■ **Data shown**:
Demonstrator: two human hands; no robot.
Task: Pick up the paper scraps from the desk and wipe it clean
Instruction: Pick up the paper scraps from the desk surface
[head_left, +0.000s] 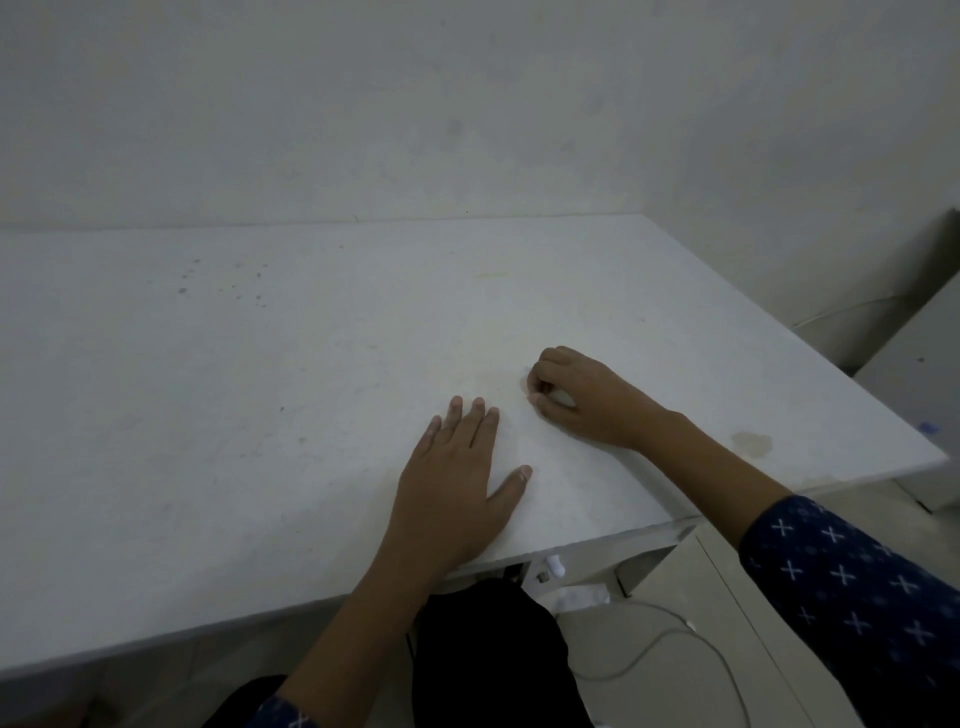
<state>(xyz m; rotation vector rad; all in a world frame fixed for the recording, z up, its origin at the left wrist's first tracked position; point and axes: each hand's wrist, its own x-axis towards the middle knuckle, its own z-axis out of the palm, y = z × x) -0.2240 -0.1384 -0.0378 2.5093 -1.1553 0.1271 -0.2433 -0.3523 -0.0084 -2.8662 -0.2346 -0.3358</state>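
Observation:
The white desk (260, 415) fills most of the view and carries faint smudges. My left hand (457, 467) lies flat on it near the front edge, palm down with fingers straight. Just to its right, my right hand (582, 395) rests on the desk with its fingers curled round a small white wad of paper scraps (562, 399), only a bit of which shows between thumb and fingers. No loose scraps show elsewhere on the desk.
A brownish stain (753, 442) marks the desk near its right corner, and dark specks (223, 280) dot the far left. A white wall stands behind. Below the front edge are my dark-clad legs (483, 660), a white cable (665, 639) on the floor and a pale cabinet (914, 395) at right.

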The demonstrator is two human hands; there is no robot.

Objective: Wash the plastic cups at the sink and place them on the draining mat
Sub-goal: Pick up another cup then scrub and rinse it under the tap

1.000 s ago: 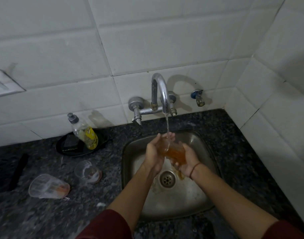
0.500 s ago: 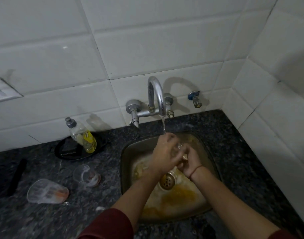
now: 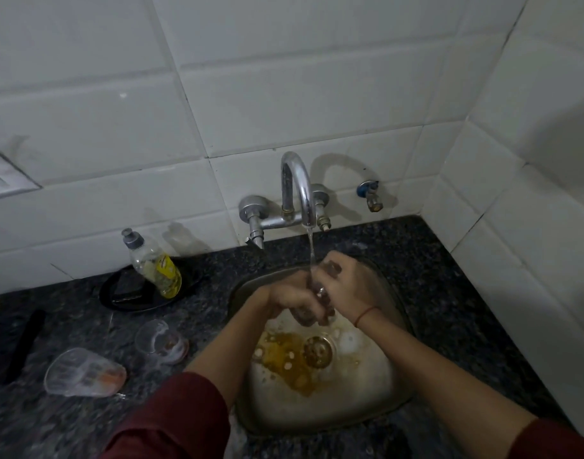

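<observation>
Both hands meet under the thin stream of water [image 3: 311, 246] that falls from the curved chrome tap [image 3: 298, 190]. The left hand [image 3: 289, 298] and the right hand [image 3: 345, 286] are each curled round 1 small clear plastic cup [image 3: 313, 313], which is pressed between them so that little of it shows. Its long axis seems to run from just under the stream down towards the round metal drain [image 3: 318, 352] below the hands, though the fingers hide too much to be sure where its mouth points. What is inside it cannot be seen. Below the hands, the square steel sink [image 3: 398, 385] holds a shallow pool of orange-brown liquid [image 3: 284, 357] beside the drain. To the left of the left hand, on the dark speckled stone counter [image 3: 68, 419], lie 2 more clear plastic cups: the nearer tipped cup [image 3: 159, 341] and, further left, a larger cup on its side [image 3: 85, 372] with orange dregs at its base. The left hand is the nearer to both. Further left and back, a clear bottle of yellow dish soap [image 3: 156, 270] leans on a black round tray [image 3: 118, 293]. I cannot tell which surface is the draining mat.
</observation>
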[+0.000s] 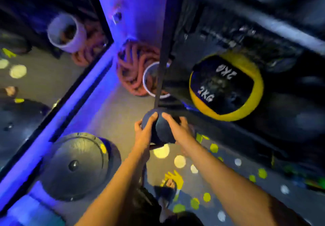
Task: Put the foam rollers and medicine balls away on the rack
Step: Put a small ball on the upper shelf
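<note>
Nearest, 2 bare forearms reach forward over a grey floor (pixel 112 116) scattered with yellow, green and white dots. To the near left, a dark round dome (pixel 75 166) with a small knob at its centre sits on the floor beside a mirror (pixel 44 78) edged in blue light.

Further out, both hands hold 1 small dark ball (pixel 162 129) above the floor. The left hand (pixel 145 132) grips its left side, fingers curled over the top and thumb on the near side. The right hand (pixel 177 129) wraps its right side, with the thumb on top, close to the left fingertips. The ball is just in front of the foot of the rack's dark upright post (pixel 161 71).

Beyond it, to the right, a yellow and black ball (pixel 226 86) marked 2KG sits inside the rack. To the left of the post, a white bucket (pixel 146 85) stands against a heap of coiled orange rope (pixel 133 71) by the wall. The rack's upper shelves are too dark and blurred to read.
</note>
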Demonstrator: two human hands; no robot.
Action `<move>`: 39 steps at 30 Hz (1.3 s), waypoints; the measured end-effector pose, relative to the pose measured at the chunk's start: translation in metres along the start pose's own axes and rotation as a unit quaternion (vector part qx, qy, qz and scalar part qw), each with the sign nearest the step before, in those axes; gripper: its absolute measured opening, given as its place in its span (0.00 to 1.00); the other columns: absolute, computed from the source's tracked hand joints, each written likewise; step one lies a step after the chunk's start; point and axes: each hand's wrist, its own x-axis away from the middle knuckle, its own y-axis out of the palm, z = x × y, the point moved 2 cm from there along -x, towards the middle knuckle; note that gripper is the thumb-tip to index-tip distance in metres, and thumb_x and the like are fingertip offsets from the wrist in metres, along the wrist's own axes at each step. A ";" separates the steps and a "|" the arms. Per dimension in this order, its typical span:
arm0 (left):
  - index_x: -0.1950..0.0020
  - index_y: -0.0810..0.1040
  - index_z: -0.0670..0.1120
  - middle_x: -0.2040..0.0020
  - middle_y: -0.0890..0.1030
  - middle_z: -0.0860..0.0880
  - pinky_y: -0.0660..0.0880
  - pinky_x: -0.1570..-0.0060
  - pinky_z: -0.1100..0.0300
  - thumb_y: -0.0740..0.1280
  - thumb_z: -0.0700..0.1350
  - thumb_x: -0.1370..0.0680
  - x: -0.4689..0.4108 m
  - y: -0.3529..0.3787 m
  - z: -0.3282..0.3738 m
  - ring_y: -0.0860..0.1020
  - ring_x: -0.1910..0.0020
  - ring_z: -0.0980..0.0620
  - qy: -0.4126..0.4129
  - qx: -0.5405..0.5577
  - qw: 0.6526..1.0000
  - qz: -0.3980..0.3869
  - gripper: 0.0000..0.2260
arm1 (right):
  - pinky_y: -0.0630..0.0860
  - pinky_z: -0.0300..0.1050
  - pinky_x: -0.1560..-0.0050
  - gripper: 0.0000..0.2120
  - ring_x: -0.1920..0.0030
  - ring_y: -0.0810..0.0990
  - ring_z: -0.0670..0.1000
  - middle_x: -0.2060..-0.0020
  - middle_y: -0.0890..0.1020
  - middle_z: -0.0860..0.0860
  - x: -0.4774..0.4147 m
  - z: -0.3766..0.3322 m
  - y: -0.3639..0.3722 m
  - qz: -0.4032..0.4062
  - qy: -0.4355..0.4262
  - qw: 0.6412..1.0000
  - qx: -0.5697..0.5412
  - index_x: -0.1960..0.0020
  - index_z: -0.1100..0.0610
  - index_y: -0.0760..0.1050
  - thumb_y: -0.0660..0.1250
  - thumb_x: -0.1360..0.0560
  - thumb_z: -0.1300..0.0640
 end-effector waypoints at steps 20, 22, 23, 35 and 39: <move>0.37 0.62 0.64 0.43 0.82 0.49 0.83 0.51 0.43 0.65 0.83 0.42 0.211 0.231 0.279 0.85 0.52 0.42 0.438 -0.343 0.807 -0.199 0.40 | 0.77 0.56 0.36 0.39 0.41 0.81 0.54 0.40 0.81 0.52 0.136 -0.291 -0.247 0.191 -0.257 0.927 -0.196 0.31 0.52 0.69 0.68 0.32 0.27; 0.38 0.62 0.64 0.44 0.83 0.48 0.83 0.50 0.43 0.64 0.84 0.42 0.208 0.253 0.278 0.85 0.53 0.41 0.429 -0.370 0.796 -0.211 0.40 | 0.77 0.55 0.35 0.36 0.39 0.80 0.53 0.39 0.80 0.50 0.127 -0.286 -0.260 0.213 -0.250 0.924 -0.195 0.30 0.51 0.69 0.69 0.30 0.30; 0.37 0.61 0.64 0.44 0.83 0.48 0.83 0.50 0.43 0.62 0.84 0.42 0.208 0.265 0.276 0.85 0.53 0.41 0.426 -0.376 0.793 -0.221 0.40 | 0.76 0.54 0.34 0.38 0.38 0.79 0.53 0.38 0.80 0.49 0.120 -0.282 -0.267 0.228 -0.247 0.924 -0.185 0.30 0.50 0.69 0.68 0.31 0.29; 0.21 0.53 0.54 0.41 0.82 0.37 0.84 0.53 0.50 0.46 0.81 0.32 0.219 0.414 0.236 0.86 0.54 0.38 0.373 -0.500 0.740 -0.252 0.48 | 0.76 0.61 0.35 0.30 0.30 0.74 0.60 0.26 0.72 0.55 0.074 -0.244 -0.409 0.323 -0.200 0.922 -0.069 0.20 0.46 0.59 0.59 0.19 0.40; 0.19 0.52 0.52 0.38 0.81 0.36 0.80 0.44 0.47 0.43 0.83 0.35 0.206 0.460 0.215 0.83 0.46 0.37 0.365 -0.566 0.707 -0.217 0.53 | 0.75 0.58 0.34 0.29 0.29 0.73 0.62 0.25 0.70 0.58 0.056 -0.227 -0.449 0.324 -0.163 0.932 -0.009 0.19 0.48 0.56 0.57 0.17 0.42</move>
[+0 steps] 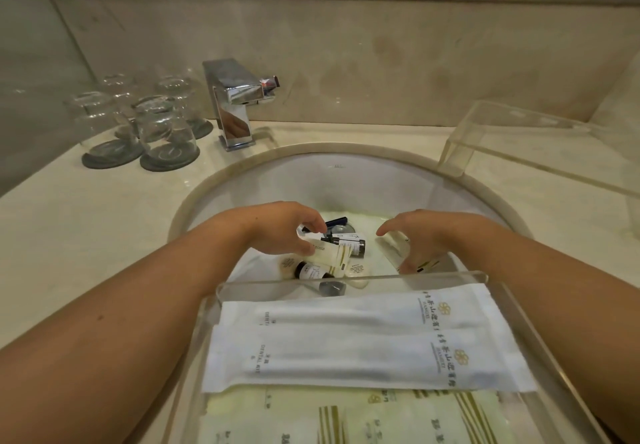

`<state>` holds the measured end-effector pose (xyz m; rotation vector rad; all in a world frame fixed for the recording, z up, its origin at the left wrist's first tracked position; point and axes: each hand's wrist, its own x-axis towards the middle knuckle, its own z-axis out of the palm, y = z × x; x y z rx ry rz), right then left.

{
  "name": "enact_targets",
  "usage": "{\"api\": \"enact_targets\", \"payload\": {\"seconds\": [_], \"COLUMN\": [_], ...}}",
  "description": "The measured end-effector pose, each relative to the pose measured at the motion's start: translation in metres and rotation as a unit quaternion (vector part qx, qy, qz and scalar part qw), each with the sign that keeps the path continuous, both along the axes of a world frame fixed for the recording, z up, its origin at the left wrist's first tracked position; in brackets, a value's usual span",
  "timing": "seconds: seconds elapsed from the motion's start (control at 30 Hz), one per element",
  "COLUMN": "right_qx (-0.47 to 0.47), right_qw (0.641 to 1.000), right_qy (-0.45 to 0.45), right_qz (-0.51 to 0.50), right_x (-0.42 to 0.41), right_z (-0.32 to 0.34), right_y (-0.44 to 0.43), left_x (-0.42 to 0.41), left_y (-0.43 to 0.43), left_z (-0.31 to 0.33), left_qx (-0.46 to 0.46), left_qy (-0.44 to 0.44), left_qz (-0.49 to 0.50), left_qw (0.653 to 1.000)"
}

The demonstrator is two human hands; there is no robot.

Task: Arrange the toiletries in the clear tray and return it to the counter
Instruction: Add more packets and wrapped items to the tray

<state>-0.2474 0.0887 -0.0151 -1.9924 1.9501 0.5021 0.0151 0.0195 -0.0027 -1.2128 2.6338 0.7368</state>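
Observation:
The clear tray (349, 279) sits over the near edge of the sink (311, 170), holding two white dental kit sachets (363, 357) and flat cream packets below them. In the basin lies a heap of toiletries: small dark-capped bottles (311, 270), cream packets and a razor (337, 223). My left hand (287, 229) is down in the heap, fingers pinching a cream packet (329, 253). My right hand (419, 239) curls around another cream packet (427, 264) at the basin's right side.
A chrome faucet (235, 104) stands behind the sink. Several upturned glasses (156, 128) on dark coasters stand on the counter at the left. A second clear acrylic box (540, 145) rests on the counter at the right. A mirror edge runs along the top.

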Motion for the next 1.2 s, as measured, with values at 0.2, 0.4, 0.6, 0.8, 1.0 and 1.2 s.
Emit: {"api": "enact_targets", "payload": {"seconds": [0.2,0.4,0.6,0.8,1.0,1.2], "right_qx": [0.003,-0.030,-0.071,-0.079,-0.083,-0.092], "right_qw": [1.000,0.997,0.985,0.963,0.949,0.930], "right_qy": [0.011,-0.063,-0.159,-0.257,-0.304,-0.354], "right_qz": [-0.009,-0.020,-0.013,-0.014,-0.026,-0.032], "right_x": [0.000,-0.001,-0.014,-0.011,-0.012,-0.011], "right_z": [-0.002,0.011,0.014,0.019,0.022,0.024], "right_y": [-0.001,-0.002,-0.003,0.000,0.002,0.004], "left_x": [-0.002,-0.005,-0.007,-0.011,-0.009,-0.002], "left_y": [-0.002,-0.007,-0.013,-0.016,-0.018,-0.010], "left_z": [-0.002,-0.003,-0.003,-0.007,-0.003,0.003], "left_qx": [0.037,0.051,0.048,0.048,0.023,-0.006], "left_qy": [-0.053,-0.053,-0.061,-0.085,-0.064,-0.043], "left_qz": [-0.008,-0.018,-0.019,-0.024,-0.025,-0.023], "left_qw": [0.998,0.997,0.997,0.995,0.997,0.999]}}
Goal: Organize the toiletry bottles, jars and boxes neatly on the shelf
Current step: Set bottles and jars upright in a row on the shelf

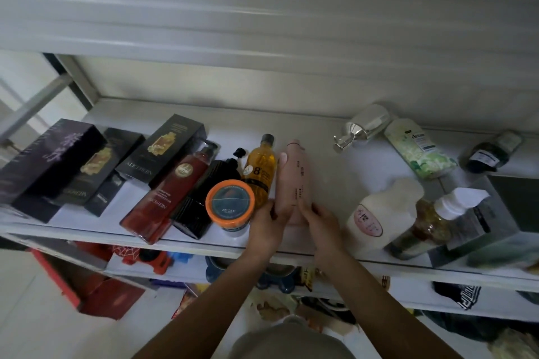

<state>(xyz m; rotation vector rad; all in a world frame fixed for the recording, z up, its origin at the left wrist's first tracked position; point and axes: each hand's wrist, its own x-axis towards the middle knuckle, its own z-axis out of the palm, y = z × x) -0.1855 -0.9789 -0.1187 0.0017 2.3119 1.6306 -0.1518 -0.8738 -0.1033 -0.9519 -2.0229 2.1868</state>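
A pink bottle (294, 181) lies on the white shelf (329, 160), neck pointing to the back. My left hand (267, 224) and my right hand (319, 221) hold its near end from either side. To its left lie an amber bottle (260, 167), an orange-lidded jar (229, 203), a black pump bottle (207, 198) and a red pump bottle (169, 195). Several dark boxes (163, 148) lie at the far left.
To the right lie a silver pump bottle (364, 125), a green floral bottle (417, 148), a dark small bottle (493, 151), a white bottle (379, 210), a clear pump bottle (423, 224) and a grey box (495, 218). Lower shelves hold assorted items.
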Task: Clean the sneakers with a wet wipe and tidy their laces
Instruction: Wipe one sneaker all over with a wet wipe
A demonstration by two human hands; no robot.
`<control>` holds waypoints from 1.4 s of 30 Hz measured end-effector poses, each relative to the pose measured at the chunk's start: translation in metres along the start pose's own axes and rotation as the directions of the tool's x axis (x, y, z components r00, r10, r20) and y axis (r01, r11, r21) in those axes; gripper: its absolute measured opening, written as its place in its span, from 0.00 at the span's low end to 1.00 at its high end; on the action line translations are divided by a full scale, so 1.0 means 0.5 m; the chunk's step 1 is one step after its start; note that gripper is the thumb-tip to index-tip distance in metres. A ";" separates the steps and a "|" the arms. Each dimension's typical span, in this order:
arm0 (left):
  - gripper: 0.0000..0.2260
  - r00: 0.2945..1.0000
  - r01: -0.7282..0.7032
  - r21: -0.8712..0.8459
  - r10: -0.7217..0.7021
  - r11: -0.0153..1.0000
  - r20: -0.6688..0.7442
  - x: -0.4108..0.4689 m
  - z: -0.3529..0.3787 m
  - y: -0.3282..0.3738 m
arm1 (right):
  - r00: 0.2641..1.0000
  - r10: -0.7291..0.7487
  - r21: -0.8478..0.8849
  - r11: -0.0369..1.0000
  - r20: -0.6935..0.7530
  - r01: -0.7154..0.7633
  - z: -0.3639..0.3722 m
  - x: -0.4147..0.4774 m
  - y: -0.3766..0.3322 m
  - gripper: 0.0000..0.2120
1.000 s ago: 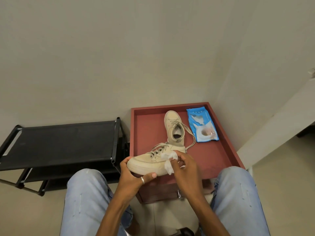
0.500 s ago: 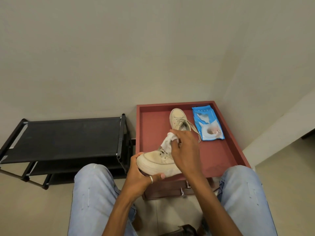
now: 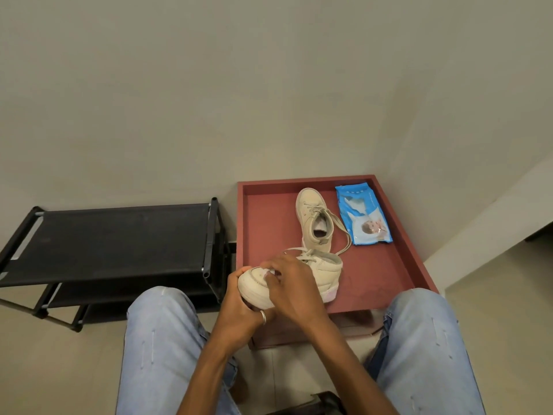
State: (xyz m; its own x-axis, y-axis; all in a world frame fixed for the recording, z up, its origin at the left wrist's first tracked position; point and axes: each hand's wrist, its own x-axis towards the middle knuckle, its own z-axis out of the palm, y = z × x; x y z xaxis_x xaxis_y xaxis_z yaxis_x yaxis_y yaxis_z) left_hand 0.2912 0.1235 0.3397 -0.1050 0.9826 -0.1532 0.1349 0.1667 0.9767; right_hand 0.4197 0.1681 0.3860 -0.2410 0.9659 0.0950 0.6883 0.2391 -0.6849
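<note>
My left hand (image 3: pixel 239 310) grips the toe and sole of a cream sneaker (image 3: pixel 323 272) held sideways over the front edge of the red tray. My right hand (image 3: pixel 294 283) lies across the sneaker's toe, its fingers curled on a white wet wipe (image 3: pixel 267 274) that is mostly hidden under them. The sneaker's laces hang loose near its tongue. The second cream sneaker (image 3: pixel 314 223) stands upright on the tray behind, toe pointing away, with its laces trailing to the right.
A blue wet-wipe pack (image 3: pixel 362 218) lies at the back right of the red tray (image 3: pixel 263 223). A black shoe rack (image 3: pixel 110 241) stands to the left. My knees in light jeans flank the tray. Walls close off the back and right.
My right hand has brought the wipe from the laces area forward onto the toe. The sneaker has tilted a little in my left hand, and the camera has shifted slightly.
</note>
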 end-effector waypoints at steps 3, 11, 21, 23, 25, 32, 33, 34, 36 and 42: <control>0.41 1.000 -0.006 0.007 0.006 1.000 0.004 0.000 -0.002 0.001 | 1.000 0.011 -0.157 0.987 -0.002 -0.012 -0.005 0.002 0.024 0.15; 0.36 1.000 0.006 -0.027 -0.006 1.000 0.017 0.003 0.005 0.009 | 0.995 0.061 -0.242 0.967 -0.080 -0.079 0.005 0.020 -0.020 0.15; 0.43 0.998 -0.027 -0.019 0.028 0.999 0.054 0.004 -0.002 0.009 | 0.998 0.028 -0.122 0.992 0.051 -0.022 -0.034 -0.026 0.025 0.11; 0.42 0.998 -0.028 -0.019 0.030 0.999 0.062 0.004 -0.001 0.012 | 0.997 0.062 -0.208 0.977 0.043 -0.051 -0.028 -0.022 0.025 0.10; 0.42 0.997 -0.020 -0.013 0.020 1.000 0.072 0.001 -0.002 0.019 | 0.997 0.074 -0.221 0.973 0.012 -0.069 -0.017 -0.008 0.014 0.11; 0.40 0.997 -0.009 -0.010 0.010 1.000 0.083 0.001 -0.006 0.010 | 0.995 -0.056 -0.017 0.998 -0.077 0.055 -0.014 -0.013 -0.019 0.19; 0.39 0.996 -0.013 -0.001 0.013 1.000 0.084 0.002 -0.006 0.008 | 0.993 -0.086 -0.003 0.996 -0.076 0.086 -0.013 -0.024 -0.012 0.18; 0.40 0.996 -0.018 0.008 0.017 1.000 0.083 0.002 -0.006 0.004 | 0.991 -0.104 -0.007 0.995 -0.085 0.104 -0.012 -0.037 -0.003 0.17; 0.41 0.997 -0.024 0.014 0.022 1.000 0.080 0.004 -0.008 0.002 | 0.989 -0.099 -0.060 0.994 -0.111 0.093 -0.012 -0.056 0.018 0.19; 0.41 0.995 -0.040 -0.008 0.040 0.999 0.090 0.006 -0.006 0.007 | 0.994 0.049 -0.216 0.974 -0.093 -0.068 0.000 -0.014 0.005 0.11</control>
State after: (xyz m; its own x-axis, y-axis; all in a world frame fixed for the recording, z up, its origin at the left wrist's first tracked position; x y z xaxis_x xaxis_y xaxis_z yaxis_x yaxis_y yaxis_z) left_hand 0.2885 0.1267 0.3429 -0.0109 0.9919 -0.1268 0.1309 0.1271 0.9832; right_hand 0.4232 0.1621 0.3834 -0.1424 0.9816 0.1275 0.8344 0.1883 -0.5180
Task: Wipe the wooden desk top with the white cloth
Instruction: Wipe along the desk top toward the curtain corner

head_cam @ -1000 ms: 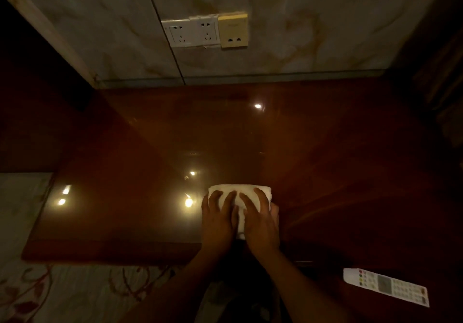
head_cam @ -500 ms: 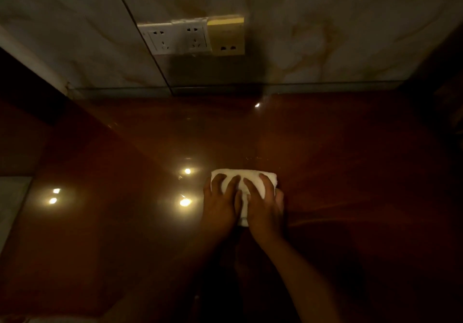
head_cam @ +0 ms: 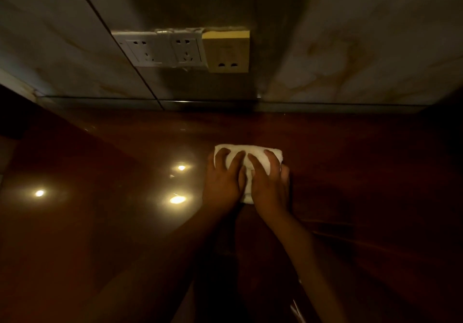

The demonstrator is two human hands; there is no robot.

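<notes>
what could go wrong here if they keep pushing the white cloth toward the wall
1. The folded white cloth is small under both the left hand and the right hand, so fingers may slide off onto the glossy dark wooden desk top and smear it.
2. A damp cloth carried up the wall could reach the white wall sockets.
3. Dim light may hide missed patches.

The glossy dark wooden counter [head_cam: 350, 172] carried a folded white cloth [head_cam: 253, 156] just right of centre, with lamp reflections shining at its nine o'clock.
</notes>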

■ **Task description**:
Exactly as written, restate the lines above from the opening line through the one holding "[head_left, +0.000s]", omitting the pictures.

■ **Task solution**:
Demonstrator: two human hands; no robot.
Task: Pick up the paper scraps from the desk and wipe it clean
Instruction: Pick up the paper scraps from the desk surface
[head_left, +0.000s] 

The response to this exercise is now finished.